> **DIRECTIONS FOR THIS TASK**
Once you have checked each line below for the word "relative", give the number of lines that have it and nothing further.

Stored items
------------------------

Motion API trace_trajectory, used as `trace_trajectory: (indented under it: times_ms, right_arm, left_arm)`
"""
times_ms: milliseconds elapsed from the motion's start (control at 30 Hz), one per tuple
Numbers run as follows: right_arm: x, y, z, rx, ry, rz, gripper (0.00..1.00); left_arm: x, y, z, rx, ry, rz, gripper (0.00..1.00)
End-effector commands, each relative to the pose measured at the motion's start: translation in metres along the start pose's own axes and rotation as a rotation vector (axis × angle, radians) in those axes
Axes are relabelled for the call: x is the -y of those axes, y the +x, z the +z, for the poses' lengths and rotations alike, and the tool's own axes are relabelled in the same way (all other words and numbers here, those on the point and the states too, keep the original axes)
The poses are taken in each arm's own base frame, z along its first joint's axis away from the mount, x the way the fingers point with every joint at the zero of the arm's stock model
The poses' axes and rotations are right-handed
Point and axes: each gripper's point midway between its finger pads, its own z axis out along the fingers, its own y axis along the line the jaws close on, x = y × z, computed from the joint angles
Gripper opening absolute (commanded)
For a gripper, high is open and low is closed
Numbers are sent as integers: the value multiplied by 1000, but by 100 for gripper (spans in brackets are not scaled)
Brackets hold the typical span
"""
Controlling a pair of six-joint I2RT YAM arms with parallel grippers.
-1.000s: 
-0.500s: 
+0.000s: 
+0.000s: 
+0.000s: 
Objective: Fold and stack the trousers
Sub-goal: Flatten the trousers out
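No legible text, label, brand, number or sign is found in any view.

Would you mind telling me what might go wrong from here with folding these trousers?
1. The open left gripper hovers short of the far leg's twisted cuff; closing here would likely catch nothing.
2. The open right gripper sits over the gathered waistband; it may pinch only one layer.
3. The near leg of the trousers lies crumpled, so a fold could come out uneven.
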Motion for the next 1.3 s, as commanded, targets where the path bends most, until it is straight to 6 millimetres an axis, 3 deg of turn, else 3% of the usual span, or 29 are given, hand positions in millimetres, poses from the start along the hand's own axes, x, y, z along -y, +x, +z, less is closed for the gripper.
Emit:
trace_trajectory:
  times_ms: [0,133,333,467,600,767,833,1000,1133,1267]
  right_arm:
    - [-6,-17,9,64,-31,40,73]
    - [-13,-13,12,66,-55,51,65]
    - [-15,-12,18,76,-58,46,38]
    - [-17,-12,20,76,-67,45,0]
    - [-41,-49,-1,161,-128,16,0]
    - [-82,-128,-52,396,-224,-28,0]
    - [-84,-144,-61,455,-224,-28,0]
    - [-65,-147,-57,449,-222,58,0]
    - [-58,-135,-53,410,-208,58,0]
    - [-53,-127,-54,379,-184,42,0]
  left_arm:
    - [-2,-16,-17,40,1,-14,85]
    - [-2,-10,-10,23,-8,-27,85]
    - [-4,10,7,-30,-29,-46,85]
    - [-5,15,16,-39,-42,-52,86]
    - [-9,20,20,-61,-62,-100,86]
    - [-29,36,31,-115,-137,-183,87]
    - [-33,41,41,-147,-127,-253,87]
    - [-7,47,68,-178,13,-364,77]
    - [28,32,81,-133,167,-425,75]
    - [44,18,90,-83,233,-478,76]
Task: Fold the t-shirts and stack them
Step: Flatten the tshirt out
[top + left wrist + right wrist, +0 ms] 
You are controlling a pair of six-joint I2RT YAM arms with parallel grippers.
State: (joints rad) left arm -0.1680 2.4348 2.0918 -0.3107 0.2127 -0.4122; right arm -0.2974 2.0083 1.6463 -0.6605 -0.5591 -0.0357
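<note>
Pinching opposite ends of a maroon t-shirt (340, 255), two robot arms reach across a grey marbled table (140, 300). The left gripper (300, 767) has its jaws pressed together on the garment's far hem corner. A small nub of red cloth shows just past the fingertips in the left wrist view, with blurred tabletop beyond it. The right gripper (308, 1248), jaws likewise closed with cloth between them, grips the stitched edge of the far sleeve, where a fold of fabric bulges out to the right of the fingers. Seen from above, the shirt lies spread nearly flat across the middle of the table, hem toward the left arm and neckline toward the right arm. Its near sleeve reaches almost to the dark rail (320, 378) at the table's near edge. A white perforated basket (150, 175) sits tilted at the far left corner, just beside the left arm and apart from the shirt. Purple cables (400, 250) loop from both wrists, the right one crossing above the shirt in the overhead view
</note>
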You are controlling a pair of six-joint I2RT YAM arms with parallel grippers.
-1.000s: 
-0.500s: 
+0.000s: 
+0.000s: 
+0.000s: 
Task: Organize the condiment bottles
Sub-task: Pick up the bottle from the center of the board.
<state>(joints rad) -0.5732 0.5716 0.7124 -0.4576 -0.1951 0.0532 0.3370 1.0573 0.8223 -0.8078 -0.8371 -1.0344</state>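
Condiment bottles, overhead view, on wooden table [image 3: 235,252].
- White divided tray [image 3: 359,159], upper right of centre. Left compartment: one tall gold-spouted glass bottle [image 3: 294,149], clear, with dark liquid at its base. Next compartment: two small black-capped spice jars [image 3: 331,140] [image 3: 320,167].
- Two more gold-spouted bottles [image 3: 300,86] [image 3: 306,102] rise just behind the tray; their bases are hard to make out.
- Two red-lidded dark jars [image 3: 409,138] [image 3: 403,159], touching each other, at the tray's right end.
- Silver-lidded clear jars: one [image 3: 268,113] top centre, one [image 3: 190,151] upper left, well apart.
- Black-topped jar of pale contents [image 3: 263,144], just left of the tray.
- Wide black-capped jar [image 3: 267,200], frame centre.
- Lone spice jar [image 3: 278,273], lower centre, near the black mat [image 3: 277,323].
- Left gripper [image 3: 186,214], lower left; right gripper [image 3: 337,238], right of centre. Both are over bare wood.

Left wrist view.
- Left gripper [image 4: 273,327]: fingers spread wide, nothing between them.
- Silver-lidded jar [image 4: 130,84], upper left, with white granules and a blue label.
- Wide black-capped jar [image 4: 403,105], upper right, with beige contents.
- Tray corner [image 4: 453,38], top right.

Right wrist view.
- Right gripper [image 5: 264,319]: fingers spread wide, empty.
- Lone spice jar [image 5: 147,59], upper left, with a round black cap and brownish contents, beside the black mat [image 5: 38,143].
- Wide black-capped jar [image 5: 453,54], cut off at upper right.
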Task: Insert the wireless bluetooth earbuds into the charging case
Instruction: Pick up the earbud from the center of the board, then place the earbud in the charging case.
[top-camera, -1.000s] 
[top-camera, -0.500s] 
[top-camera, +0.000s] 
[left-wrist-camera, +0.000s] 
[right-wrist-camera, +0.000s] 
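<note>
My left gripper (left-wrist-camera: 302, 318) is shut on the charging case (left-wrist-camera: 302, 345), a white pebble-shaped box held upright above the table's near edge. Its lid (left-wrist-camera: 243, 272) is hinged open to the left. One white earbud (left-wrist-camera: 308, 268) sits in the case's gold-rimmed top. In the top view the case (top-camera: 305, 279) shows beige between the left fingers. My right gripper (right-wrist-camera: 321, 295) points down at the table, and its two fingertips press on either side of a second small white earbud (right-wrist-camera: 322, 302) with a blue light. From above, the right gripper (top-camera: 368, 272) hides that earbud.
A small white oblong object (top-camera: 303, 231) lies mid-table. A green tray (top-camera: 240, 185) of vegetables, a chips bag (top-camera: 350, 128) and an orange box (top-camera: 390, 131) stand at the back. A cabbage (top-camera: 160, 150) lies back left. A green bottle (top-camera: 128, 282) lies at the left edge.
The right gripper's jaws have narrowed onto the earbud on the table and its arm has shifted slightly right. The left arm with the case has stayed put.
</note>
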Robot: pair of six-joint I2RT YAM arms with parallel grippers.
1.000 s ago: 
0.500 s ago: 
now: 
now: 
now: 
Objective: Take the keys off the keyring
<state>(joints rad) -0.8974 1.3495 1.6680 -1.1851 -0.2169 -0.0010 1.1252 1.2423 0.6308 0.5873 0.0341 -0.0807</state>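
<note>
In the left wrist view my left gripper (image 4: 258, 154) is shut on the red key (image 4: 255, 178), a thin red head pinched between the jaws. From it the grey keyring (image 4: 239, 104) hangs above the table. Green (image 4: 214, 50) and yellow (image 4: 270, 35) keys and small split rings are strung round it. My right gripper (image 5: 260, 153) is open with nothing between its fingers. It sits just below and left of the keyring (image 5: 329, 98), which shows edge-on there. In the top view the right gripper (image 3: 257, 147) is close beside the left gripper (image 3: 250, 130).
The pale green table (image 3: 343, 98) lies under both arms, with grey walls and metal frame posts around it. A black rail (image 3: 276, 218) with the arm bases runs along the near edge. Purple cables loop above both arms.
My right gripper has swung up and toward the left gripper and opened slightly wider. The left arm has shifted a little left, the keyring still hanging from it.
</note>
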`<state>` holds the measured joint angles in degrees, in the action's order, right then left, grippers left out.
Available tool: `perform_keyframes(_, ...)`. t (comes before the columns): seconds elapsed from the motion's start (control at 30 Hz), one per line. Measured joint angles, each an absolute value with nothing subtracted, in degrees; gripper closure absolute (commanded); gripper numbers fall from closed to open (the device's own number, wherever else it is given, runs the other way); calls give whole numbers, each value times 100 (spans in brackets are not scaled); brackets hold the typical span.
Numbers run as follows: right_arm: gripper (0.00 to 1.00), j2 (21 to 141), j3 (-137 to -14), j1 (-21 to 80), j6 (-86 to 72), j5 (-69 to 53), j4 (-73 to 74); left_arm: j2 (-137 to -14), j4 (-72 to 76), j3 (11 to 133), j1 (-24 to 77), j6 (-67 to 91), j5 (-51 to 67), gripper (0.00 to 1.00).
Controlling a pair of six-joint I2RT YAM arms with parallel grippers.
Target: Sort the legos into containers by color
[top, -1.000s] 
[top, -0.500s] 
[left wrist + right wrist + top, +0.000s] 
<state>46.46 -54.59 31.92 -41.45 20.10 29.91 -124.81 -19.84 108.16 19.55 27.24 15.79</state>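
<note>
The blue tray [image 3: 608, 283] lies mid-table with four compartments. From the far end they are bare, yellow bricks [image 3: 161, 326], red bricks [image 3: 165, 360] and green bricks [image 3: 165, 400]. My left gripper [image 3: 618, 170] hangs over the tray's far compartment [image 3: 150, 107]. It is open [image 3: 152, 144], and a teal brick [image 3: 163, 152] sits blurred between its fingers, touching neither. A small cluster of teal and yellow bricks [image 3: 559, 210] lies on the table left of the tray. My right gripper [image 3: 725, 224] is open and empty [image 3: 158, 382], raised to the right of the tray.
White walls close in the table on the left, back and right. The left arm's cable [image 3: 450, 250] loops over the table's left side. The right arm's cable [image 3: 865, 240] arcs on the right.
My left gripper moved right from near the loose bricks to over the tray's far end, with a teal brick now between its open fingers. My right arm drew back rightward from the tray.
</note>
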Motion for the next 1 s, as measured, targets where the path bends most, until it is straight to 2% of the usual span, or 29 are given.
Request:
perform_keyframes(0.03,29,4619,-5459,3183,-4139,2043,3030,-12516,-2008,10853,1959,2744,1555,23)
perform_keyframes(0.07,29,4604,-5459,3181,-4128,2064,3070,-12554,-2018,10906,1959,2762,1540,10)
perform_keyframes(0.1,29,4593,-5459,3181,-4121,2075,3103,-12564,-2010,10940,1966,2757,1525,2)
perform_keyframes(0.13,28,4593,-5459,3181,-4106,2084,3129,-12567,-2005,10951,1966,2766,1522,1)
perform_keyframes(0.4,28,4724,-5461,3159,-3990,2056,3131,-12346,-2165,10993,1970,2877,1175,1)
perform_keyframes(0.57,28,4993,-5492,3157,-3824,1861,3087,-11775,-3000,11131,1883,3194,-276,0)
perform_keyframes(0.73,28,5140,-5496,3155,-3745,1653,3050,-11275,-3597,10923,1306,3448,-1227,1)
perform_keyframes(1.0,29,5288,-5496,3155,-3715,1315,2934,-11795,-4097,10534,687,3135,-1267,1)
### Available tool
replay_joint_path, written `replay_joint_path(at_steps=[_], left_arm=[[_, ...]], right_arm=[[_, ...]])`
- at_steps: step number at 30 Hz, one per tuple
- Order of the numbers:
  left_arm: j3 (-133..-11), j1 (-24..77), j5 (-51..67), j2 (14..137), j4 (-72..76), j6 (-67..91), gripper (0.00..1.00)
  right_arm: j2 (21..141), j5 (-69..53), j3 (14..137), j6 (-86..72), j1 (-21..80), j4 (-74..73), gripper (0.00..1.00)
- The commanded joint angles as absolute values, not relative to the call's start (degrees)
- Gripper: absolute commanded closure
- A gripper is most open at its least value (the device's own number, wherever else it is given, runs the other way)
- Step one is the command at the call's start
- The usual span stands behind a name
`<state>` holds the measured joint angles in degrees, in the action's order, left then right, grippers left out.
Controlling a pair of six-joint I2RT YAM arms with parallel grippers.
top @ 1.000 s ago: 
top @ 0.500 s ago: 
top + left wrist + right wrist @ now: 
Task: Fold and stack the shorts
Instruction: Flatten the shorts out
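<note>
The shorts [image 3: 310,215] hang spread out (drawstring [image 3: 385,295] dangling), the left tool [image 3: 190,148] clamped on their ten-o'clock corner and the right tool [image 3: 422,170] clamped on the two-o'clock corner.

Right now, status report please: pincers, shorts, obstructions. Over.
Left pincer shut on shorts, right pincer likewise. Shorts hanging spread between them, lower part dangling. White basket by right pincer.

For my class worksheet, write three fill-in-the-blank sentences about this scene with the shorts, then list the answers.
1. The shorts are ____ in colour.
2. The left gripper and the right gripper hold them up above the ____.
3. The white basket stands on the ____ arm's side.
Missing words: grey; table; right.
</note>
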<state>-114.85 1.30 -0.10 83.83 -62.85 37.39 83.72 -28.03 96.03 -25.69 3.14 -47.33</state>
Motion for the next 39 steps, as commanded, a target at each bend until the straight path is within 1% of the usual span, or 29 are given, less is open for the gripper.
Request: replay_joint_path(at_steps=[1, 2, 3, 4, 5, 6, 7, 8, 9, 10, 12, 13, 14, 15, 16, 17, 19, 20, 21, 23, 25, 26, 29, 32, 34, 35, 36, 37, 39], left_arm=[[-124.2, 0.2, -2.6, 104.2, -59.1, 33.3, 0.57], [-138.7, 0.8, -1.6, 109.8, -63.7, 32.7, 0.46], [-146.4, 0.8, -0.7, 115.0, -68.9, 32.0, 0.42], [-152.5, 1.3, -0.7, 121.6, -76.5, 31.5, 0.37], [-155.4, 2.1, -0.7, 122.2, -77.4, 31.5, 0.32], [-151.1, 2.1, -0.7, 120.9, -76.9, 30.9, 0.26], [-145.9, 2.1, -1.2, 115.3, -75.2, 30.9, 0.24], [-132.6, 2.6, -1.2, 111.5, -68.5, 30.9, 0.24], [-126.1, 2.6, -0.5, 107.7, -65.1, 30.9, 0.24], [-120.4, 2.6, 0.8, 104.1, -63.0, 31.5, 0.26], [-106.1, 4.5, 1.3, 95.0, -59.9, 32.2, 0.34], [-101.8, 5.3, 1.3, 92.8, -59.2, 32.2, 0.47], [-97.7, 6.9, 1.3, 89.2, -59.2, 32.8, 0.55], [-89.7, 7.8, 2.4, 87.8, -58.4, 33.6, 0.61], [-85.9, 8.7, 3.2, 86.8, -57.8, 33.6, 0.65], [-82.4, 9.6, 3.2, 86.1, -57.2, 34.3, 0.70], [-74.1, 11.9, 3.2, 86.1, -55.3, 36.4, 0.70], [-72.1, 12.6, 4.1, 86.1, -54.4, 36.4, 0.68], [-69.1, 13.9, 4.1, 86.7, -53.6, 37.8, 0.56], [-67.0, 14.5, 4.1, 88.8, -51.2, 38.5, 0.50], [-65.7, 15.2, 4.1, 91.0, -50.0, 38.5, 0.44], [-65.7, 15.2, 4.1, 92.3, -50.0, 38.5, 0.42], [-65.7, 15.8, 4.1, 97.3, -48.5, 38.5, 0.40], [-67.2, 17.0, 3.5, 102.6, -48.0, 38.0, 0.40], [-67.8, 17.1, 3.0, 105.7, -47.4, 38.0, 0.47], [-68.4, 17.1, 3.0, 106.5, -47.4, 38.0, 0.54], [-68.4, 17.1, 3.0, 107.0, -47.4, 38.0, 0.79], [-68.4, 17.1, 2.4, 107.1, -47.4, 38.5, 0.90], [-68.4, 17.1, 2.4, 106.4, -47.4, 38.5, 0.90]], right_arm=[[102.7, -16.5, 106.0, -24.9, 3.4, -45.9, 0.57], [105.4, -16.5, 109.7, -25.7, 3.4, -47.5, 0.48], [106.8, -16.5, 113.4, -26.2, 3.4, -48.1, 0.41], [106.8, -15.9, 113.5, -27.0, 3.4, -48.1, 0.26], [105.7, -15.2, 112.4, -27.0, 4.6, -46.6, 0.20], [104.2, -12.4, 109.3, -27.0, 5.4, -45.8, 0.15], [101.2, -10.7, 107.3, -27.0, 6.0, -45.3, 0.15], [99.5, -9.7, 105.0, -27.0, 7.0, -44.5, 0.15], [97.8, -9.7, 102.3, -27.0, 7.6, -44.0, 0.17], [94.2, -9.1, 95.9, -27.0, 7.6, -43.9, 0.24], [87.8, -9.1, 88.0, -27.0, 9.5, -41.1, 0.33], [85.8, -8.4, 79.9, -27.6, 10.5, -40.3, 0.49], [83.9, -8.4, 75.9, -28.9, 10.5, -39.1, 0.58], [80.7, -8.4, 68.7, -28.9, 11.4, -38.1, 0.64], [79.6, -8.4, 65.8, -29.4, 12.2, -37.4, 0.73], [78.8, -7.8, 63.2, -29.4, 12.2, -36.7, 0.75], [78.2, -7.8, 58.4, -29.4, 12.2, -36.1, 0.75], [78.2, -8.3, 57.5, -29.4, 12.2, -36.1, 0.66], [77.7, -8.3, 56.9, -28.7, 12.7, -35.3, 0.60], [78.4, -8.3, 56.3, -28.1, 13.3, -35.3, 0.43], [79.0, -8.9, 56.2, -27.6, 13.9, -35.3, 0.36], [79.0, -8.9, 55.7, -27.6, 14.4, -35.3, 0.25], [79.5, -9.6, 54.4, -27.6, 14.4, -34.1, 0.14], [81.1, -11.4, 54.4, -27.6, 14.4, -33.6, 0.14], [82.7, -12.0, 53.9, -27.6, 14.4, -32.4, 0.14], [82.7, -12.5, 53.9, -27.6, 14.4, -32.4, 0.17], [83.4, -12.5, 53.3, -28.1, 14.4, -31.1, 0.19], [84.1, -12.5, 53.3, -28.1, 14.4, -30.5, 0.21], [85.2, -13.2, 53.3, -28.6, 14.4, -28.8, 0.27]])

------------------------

> **RESPONSE AREA**
2